PROBLEM DETAILS – This task calls for every entry below to be repeated exactly.
***** RECORDS FOR THIS EXERCISE
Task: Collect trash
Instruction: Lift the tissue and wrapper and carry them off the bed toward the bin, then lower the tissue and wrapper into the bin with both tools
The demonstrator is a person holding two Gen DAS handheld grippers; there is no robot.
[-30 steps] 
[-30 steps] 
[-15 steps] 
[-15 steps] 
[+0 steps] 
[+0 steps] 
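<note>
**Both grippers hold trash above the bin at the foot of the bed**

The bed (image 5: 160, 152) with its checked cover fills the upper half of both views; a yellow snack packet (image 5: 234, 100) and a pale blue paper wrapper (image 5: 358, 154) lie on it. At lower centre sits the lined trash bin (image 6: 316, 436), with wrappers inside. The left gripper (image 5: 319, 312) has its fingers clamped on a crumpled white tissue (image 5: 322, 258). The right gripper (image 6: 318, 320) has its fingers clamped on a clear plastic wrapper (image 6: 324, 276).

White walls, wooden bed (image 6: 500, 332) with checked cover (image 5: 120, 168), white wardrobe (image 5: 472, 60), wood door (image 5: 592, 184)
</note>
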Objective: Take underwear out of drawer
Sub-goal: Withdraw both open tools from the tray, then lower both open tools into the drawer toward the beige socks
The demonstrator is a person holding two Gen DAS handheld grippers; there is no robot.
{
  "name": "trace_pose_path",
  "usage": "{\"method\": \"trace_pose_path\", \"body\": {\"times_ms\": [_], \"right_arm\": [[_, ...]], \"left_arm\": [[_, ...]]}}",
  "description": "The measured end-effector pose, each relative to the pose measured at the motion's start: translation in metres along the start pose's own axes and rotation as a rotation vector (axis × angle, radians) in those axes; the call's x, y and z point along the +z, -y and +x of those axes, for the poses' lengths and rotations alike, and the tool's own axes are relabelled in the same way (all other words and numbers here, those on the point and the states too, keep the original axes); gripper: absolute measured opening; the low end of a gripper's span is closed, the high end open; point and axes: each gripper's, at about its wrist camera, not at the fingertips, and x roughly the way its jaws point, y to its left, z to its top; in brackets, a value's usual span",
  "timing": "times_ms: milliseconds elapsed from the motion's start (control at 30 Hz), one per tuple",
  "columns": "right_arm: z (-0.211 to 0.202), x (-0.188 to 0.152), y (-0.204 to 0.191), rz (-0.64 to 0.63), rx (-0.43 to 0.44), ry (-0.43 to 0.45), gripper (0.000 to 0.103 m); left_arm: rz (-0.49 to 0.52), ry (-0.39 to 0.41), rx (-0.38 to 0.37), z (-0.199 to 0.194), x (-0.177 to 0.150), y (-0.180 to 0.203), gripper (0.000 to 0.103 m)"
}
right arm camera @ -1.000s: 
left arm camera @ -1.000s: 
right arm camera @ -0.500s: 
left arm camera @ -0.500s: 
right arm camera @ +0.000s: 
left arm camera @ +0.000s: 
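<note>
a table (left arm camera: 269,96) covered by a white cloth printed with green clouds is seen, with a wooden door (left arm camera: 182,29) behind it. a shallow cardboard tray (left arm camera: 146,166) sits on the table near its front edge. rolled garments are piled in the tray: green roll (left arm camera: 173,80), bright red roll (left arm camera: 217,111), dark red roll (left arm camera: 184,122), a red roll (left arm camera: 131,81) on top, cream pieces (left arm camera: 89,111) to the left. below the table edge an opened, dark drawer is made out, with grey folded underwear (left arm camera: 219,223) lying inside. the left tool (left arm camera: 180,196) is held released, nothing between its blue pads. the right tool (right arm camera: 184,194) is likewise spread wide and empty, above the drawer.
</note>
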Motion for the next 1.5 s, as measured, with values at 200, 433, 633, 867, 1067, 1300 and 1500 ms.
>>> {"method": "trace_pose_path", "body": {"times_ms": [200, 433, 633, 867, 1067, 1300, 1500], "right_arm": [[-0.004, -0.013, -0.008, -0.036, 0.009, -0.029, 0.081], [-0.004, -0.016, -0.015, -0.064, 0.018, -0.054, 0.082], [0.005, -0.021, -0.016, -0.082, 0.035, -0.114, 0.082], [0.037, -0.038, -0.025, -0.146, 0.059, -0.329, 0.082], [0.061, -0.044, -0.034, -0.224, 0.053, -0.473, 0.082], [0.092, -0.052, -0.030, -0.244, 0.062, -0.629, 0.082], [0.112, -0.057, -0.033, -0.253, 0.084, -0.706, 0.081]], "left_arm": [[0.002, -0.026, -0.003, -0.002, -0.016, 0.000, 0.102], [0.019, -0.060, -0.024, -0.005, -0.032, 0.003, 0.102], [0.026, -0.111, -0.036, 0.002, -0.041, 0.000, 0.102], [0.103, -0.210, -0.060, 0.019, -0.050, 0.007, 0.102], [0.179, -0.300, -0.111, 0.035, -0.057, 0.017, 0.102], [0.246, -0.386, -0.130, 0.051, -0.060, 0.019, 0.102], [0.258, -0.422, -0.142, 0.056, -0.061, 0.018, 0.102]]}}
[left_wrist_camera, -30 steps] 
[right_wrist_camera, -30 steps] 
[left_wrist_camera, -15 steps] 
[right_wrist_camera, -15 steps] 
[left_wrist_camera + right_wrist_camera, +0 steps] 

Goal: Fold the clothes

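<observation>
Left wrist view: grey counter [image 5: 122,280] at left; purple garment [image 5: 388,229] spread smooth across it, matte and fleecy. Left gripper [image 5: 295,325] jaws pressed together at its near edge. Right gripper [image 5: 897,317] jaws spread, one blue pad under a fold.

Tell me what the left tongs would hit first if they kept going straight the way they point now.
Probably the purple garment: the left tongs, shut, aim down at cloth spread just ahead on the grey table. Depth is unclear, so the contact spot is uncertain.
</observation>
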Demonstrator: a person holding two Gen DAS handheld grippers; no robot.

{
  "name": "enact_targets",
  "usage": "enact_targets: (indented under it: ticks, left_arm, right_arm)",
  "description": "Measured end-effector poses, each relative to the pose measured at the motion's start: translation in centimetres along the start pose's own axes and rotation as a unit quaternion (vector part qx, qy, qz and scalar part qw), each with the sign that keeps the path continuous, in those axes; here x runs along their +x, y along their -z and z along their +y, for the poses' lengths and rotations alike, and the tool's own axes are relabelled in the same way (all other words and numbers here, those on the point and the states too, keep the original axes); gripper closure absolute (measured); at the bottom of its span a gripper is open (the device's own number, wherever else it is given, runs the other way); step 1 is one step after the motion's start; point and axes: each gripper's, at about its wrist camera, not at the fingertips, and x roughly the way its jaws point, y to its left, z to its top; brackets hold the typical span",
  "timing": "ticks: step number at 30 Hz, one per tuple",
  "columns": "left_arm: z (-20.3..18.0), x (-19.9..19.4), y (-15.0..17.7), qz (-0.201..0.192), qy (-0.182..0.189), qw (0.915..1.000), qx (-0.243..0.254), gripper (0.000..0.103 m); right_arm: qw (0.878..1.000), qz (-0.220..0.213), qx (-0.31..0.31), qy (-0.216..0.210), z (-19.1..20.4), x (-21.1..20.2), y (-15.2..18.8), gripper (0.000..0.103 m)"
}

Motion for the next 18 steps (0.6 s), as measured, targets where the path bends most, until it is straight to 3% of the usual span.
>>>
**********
FINISHED EXERCISE –
Task: Collect trash
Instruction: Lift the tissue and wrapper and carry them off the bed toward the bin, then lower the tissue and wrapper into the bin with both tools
The demonstrator is a person holding two Gen DAS handheld grippers; there is no robot.
[-30 steps] 
[-30 steps] 
[-15 steps] 
[-15 steps] 
[+0 steps] 
[+0 steps] 
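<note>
**Both grippers hold trash above the bin at the foot of the bed**

The bed (image 5: 160, 152) with its checked cover fills the upper half of both views; a yellow snack packet (image 5: 234, 100) and a pale blue paper wrapper (image 5: 358, 154) lie on it. At lower centre sits the lined trash bin (image 6: 316, 436), with wrappers inside. The left gripper (image 5: 319, 312) has its fingers clamped on a crumpled white tissue (image 5: 322, 258). The right gripper (image 6: 318, 320) has its fingers clamped on a clear plastic wrapper (image 6: 324, 276).

White walls, wooden bed (image 6: 500, 332) with checked cover (image 5: 120, 168), white wardrobe (image 5: 472, 60), wood door (image 5: 592, 184)
</note>
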Objective: Take underwear out of drawer
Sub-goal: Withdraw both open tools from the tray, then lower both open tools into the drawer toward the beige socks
The demonstrator is a person holding two Gen DAS handheld grippers; there is no robot.
{
  "name": "trace_pose_path",
  "usage": "{\"method\": \"trace_pose_path\", \"body\": {\"times_ms\": [_], \"right_arm\": [[_, ...]], \"left_arm\": [[_, ...]]}}",
  "description": "The measured end-effector pose, each relative to the pose measured at the motion's start: translation in metres along the start pose's own axes and rotation as a rotation vector (axis × angle, radians) in those axes; the call's x, y and z point along the +z, -y and +x of those axes, for the poses' lengths and rotations alike, and the tool's own axes are relabelled in the same way (all other words and numbers here, those on the point and the states too, keep the original axes); gripper: absolute measured opening; the low end of a gripper's span is closed, the high end open; point and axes: each gripper's, at about its wrist camera, not at the fingertips, and x roughly the way its jaws point, y to its left, z to its top; in brackets, a value's usual span",
  "timing": "times_ms: milliseconds elapsed from the motion's start (control at 30 Hz), one per tuple",
  "columns": "right_arm: z (-0.211 to 0.202), x (-0.188 to 0.152), y (-0.204 to 0.191), rz (-0.64 to 0.63), rx (-0.43 to 0.44), ry (-0.43 to 0.45), gripper (0.000 to 0.103 m); left_arm: rz (-0.49 to 0.52), ry (-0.39 to 0.41), rx (-0.38 to 0.37), z (-0.199 to 0.194), x (-0.177 to 0.150), y (-0.180 to 0.203), gripper (0.000 to 0.103 m)"
}
right arm camera @ -1.000s: 
left arm camera @ -1.000s: 
right arm camera @ -0.500s: 
left arm camera @ -0.500s: 
right arm camera @ +0.000s: 
left arm camera @ +0.000s: 
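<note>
a table (left arm camera: 269,96) covered by a white cloth printed with green clouds is seen, with a wooden door (left arm camera: 182,29) behind it. a shallow cardboard tray (left arm camera: 146,166) sits on the table near its front edge. rolled garments are piled in the tray: green roll (left arm camera: 173,80), bright red roll (left arm camera: 217,111), dark red roll (left arm camera: 184,122), a red roll (left arm camera: 131,81) on top, cream pieces (left arm camera: 89,111) to the left. below the table edge an opened, dark drawer is made out, with grey folded underwear (left arm camera: 219,223) lying inside. the left tool (left arm camera: 180,196) is held released, nothing between its blue pads. the right tool (right arm camera: 184,194) is likewise spread wide and empty, above the drawer.
</note>
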Motion for the next 1.5 s, as measured, with values at 200, 433, 633, 867, 1067, 1300 and 1500 ms.
>>> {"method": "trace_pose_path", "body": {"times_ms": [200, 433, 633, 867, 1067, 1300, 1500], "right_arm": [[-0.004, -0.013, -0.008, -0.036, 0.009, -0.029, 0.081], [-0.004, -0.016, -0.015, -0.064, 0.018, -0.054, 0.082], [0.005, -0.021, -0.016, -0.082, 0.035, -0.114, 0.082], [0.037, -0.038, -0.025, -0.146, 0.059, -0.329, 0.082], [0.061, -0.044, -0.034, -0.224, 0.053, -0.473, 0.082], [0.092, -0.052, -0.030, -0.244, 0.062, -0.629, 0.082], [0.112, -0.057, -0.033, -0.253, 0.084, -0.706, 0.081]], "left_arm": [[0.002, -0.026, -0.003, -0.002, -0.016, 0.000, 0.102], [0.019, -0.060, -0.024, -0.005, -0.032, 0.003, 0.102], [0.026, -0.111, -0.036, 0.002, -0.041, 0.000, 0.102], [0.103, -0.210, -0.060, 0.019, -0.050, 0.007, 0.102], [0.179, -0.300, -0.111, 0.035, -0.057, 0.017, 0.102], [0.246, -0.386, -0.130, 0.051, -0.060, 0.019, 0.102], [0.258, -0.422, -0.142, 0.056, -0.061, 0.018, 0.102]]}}
[left_wrist_camera, -30 steps] 
[right_wrist_camera, -30 steps] 
[left_wrist_camera, -15 steps] 
[right_wrist_camera, -15 steps] 
[left_wrist_camera + right_wrist_camera, +0 steps] 

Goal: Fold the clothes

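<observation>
Left wrist view: grey counter [image 5: 122,280] at left; purple garment [image 5: 388,229] spread smooth across it, matte and fleecy. Left gripper [image 5: 295,325] jaws pressed together at its near edge. Right gripper [image 5: 897,317] jaws spread, one blue pad under a fold.

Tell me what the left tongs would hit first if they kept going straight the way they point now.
Probably the purple garment: the left tongs, shut, aim down at cloth spread just ahead on the grey table. Depth is unclear, so the contact spot is uncertain.
</observation>
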Demonstrator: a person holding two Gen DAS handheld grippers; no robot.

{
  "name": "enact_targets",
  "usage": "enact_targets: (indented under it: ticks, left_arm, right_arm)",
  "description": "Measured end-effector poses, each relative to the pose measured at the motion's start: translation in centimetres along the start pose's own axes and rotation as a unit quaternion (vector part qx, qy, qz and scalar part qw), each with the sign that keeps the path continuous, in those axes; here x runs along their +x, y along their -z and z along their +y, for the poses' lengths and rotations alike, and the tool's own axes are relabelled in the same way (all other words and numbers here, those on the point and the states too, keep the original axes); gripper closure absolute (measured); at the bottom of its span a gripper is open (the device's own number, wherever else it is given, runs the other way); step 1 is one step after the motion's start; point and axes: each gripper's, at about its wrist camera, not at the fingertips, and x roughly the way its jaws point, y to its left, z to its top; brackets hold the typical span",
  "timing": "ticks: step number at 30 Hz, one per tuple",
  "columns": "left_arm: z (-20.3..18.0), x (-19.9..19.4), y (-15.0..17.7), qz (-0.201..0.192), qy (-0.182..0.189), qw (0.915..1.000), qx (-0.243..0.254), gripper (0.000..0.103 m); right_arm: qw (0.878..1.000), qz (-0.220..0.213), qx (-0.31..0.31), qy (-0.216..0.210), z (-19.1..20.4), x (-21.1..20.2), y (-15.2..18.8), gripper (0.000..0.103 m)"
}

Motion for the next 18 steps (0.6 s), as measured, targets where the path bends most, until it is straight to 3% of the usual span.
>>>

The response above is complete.